GCP unused resources' Prometheus metrics

  • By tom
  • Last update: May 1, 2022
  • Comments: 12

gcp-idle-resources-metrics

Identify unused resources at Google Cloud Platform through Prometheus' metrics

Current supported services

  • Google Compute Engine
    • Instances
    • Disks

Usage

Set up a service account on the project you want to monitor. You must grant roles/compute.viewer to it.

You can authenticate by setting the Application Default Credentials (i.e: Placing the service account's JSON key and setting the environment variable GOOGLE_APPLICATION_CREDENTIALS=path-to-credentials.json) or letting the application automatically load the credentials from metadata (Workload Identity is recomended).

You must set, at least, the project ID and the regions you want to monitor.

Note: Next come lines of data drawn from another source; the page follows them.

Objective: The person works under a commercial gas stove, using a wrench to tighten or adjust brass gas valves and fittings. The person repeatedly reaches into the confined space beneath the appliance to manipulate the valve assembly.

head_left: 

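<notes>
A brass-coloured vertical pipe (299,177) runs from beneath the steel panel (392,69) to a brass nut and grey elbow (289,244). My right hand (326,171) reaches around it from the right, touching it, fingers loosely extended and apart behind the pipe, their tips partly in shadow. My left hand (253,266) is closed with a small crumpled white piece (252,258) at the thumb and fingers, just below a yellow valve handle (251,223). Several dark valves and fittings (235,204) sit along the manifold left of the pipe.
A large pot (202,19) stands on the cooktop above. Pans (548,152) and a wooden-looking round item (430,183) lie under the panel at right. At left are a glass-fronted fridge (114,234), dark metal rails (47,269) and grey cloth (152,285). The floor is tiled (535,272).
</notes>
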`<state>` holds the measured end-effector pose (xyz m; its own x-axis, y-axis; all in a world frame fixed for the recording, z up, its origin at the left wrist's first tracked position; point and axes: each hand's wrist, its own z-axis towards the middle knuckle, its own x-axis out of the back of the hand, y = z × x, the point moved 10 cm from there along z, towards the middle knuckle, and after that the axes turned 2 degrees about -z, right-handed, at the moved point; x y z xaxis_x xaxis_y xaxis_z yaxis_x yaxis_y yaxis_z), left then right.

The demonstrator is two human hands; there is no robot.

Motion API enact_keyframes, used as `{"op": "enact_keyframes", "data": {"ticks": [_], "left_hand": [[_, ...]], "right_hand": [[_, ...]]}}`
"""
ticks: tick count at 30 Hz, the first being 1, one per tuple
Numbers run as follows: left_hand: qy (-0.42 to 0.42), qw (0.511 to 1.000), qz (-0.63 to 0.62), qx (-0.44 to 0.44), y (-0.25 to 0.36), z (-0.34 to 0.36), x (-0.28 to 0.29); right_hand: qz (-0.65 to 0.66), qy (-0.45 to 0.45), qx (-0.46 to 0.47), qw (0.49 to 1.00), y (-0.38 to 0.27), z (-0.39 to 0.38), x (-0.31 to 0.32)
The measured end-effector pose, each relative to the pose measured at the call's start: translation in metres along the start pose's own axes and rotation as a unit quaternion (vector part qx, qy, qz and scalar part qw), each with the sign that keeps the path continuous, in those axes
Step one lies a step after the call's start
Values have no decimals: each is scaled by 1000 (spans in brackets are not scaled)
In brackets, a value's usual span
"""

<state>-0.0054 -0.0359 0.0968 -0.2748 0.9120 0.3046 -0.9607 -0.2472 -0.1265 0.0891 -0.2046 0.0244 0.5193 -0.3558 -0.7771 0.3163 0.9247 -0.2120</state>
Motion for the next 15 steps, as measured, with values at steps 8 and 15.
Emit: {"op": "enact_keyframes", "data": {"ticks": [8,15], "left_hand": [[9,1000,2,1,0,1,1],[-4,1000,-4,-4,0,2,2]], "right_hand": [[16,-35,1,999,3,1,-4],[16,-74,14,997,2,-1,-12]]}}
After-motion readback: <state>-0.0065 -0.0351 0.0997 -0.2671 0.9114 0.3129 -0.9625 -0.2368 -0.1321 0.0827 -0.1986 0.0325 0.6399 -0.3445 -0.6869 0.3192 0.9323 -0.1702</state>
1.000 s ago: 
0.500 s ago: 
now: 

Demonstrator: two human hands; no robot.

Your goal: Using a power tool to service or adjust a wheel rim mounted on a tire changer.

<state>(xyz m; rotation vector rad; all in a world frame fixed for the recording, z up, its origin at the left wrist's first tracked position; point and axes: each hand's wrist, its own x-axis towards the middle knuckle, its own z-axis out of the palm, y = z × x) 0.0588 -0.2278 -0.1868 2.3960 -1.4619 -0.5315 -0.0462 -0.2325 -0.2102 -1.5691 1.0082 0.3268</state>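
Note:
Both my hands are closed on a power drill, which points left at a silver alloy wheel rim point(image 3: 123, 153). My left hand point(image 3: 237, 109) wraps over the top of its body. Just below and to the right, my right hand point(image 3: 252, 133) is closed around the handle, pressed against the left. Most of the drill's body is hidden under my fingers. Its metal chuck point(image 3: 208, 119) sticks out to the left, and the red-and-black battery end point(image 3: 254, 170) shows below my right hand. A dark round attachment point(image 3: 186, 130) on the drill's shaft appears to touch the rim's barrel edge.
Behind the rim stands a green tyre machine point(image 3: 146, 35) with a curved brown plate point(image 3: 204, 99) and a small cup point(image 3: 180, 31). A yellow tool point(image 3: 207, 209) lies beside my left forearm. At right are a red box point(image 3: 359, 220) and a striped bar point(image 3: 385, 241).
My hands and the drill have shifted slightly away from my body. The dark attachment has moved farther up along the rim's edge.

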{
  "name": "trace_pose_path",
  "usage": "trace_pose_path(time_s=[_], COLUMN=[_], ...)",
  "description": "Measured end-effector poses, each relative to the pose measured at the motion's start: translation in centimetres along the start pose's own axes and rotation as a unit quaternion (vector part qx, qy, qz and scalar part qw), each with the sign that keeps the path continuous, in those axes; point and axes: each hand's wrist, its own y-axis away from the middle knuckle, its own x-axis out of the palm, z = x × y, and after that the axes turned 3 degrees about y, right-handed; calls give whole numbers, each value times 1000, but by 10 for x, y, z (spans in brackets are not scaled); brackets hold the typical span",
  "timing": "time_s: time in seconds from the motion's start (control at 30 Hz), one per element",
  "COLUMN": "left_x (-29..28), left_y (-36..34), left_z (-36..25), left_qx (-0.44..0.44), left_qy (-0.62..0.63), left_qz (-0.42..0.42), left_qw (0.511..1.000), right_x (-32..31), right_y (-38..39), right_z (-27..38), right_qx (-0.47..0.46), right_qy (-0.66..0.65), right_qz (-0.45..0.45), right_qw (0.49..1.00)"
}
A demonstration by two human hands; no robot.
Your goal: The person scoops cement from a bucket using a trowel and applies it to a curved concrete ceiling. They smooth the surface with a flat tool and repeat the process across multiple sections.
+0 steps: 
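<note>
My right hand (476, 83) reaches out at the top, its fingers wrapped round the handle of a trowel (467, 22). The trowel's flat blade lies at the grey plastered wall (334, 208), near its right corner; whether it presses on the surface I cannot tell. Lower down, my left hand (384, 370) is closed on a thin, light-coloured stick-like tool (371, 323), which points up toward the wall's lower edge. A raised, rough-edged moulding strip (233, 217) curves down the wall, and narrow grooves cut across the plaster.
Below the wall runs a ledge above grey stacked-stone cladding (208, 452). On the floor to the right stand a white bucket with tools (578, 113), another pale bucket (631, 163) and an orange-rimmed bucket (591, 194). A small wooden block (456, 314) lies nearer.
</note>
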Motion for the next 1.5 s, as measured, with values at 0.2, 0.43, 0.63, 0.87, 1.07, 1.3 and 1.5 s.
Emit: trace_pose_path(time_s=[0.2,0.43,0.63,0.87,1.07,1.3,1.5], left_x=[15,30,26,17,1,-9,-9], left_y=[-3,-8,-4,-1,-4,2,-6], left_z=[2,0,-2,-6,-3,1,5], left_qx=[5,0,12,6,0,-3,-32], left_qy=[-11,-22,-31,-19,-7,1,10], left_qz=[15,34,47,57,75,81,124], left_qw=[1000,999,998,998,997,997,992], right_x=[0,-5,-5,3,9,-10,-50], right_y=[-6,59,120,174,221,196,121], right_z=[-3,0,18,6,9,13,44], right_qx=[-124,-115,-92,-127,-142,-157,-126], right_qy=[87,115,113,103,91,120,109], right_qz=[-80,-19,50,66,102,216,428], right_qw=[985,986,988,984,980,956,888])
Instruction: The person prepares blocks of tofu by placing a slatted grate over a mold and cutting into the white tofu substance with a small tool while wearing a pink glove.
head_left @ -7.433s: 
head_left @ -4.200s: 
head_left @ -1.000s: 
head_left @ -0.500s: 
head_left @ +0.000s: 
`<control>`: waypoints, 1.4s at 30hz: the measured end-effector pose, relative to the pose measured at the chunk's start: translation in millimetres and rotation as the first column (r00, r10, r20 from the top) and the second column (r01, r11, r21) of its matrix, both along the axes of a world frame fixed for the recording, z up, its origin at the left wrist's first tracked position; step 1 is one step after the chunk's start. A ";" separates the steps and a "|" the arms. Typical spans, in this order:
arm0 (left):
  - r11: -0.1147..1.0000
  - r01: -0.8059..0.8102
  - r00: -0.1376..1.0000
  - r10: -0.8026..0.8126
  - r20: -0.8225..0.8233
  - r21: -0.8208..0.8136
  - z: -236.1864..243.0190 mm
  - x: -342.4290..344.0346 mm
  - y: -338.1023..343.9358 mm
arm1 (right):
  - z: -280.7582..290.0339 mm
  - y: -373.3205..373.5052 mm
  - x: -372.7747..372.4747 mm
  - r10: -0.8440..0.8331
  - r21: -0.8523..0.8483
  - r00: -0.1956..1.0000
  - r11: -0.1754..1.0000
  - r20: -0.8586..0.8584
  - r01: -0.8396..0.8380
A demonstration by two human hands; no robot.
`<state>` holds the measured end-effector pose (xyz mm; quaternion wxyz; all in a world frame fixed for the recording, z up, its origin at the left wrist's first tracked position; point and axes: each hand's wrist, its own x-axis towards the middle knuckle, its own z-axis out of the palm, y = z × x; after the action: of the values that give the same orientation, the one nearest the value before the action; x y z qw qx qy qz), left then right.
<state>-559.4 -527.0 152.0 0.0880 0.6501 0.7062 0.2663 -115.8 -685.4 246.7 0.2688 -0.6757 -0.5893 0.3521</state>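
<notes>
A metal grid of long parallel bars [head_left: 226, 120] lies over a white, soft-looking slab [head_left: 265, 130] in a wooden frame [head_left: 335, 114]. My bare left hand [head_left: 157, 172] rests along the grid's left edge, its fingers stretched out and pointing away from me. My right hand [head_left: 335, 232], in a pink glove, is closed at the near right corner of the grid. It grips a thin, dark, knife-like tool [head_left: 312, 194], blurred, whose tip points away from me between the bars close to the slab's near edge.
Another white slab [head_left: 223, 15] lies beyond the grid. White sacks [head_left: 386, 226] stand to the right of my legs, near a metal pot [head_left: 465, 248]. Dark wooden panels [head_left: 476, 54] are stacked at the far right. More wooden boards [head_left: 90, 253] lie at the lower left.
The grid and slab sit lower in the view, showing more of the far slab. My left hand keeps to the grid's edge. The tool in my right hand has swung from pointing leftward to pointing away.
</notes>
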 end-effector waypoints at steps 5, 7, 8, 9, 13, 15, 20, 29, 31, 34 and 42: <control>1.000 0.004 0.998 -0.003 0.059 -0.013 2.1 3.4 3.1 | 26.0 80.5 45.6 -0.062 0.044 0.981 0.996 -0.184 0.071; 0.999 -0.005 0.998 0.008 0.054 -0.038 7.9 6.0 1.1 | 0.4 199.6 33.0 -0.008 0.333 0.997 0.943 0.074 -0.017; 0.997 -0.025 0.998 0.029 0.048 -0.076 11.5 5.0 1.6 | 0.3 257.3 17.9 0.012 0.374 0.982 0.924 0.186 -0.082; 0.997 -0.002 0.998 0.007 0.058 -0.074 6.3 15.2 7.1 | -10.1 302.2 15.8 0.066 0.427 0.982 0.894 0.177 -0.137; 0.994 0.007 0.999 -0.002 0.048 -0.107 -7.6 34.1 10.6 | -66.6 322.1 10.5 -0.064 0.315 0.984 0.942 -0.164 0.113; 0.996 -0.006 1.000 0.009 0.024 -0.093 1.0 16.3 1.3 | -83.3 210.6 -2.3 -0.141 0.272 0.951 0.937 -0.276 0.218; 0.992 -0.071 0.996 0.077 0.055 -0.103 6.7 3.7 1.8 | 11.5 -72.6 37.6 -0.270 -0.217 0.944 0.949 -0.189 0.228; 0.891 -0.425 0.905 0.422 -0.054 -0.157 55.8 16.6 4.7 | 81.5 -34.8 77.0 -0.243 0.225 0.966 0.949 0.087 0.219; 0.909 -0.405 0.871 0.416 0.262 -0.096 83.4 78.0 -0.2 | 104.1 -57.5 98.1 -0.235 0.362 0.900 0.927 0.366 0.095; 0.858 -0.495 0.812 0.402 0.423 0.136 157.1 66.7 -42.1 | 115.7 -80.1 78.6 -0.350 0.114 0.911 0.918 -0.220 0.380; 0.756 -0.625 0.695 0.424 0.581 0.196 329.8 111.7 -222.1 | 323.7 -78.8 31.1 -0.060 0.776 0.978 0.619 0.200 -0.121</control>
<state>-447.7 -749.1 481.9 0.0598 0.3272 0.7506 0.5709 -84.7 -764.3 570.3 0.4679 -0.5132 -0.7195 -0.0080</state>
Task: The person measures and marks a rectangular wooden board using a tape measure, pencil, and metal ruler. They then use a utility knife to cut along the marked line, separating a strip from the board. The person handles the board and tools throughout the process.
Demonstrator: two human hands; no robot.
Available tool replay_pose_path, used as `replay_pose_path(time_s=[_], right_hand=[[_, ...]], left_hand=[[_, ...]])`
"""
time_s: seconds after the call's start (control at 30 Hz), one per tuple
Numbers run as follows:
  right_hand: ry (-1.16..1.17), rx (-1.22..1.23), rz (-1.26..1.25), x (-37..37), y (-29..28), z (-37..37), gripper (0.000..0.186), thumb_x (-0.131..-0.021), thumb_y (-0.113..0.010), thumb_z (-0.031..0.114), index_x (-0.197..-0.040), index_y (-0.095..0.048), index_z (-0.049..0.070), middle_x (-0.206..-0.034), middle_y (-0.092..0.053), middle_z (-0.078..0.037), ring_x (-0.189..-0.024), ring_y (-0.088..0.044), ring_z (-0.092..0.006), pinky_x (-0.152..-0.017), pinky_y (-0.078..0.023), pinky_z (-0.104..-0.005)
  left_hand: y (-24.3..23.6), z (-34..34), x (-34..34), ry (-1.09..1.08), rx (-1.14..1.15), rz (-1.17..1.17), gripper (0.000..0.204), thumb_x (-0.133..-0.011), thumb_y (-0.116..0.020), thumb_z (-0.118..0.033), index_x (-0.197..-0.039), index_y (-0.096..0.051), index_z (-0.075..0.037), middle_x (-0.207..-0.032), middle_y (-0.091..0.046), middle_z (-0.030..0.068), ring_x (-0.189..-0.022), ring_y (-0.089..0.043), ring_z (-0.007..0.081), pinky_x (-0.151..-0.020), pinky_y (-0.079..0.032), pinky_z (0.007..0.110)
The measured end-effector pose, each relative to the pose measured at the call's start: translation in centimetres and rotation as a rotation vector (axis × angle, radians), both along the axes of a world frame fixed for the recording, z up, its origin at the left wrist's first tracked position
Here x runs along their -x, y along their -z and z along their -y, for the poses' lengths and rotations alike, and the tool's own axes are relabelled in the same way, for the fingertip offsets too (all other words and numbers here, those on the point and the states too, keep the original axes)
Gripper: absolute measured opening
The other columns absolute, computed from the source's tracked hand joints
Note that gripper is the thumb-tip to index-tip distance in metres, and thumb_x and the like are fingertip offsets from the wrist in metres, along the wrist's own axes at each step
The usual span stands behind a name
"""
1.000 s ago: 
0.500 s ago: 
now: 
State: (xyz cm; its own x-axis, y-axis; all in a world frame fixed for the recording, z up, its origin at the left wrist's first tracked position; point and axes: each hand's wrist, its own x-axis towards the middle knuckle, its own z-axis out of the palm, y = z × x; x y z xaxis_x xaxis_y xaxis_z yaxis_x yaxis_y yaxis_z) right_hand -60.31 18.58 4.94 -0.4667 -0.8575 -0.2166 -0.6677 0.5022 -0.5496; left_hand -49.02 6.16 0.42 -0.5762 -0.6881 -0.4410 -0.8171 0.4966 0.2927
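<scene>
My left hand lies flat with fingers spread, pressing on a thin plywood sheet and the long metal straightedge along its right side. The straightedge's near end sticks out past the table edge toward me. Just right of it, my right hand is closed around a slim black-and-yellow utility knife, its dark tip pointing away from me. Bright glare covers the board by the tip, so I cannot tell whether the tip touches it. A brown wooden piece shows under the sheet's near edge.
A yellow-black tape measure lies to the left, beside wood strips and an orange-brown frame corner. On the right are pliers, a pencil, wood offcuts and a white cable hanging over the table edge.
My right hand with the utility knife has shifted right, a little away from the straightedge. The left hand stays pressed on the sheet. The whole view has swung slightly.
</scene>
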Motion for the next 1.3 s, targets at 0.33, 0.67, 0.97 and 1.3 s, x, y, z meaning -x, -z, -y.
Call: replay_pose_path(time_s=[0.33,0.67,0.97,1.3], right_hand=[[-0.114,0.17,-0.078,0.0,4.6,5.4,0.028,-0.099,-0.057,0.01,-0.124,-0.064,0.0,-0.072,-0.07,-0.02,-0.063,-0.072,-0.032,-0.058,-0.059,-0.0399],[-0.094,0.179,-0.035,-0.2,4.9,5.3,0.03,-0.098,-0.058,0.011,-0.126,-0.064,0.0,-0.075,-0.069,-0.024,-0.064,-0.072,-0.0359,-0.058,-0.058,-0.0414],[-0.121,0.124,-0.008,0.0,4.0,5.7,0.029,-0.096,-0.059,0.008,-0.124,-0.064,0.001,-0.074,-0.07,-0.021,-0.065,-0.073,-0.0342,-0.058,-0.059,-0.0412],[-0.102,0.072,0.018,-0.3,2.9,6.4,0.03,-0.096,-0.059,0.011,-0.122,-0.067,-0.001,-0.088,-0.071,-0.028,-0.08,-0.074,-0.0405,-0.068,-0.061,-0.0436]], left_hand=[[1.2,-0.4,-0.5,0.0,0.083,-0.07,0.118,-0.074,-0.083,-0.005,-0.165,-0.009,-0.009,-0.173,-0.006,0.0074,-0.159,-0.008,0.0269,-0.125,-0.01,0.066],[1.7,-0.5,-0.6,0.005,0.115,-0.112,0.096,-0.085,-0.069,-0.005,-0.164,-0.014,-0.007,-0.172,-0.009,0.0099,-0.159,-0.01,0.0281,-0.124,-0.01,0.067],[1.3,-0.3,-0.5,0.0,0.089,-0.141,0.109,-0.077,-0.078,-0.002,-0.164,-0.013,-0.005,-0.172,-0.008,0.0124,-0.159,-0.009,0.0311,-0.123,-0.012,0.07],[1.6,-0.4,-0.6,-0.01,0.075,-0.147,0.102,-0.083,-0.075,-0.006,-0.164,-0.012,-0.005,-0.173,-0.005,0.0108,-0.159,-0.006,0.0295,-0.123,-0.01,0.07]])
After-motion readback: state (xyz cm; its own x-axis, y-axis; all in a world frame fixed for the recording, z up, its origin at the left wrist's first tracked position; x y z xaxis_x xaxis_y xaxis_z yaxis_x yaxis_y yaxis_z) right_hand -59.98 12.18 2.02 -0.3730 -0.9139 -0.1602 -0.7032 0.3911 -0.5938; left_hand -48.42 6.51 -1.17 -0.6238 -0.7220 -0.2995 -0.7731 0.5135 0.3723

Either by:

  • Specifying through command args --project_id --regions us-east1,us-central1
  • Specifying through environment variables GCP_PROJECT_ID= GCP_REGIONS=us-east1,us-central1 (if authenticating through metadata, the project doesn't need to be specified)

Docker

cp ~/.config/gcloud/application_default_credentials.json ./credentials.json

chmod 444 credentials.json

docker build -t gcp-idle-resources-metrics . 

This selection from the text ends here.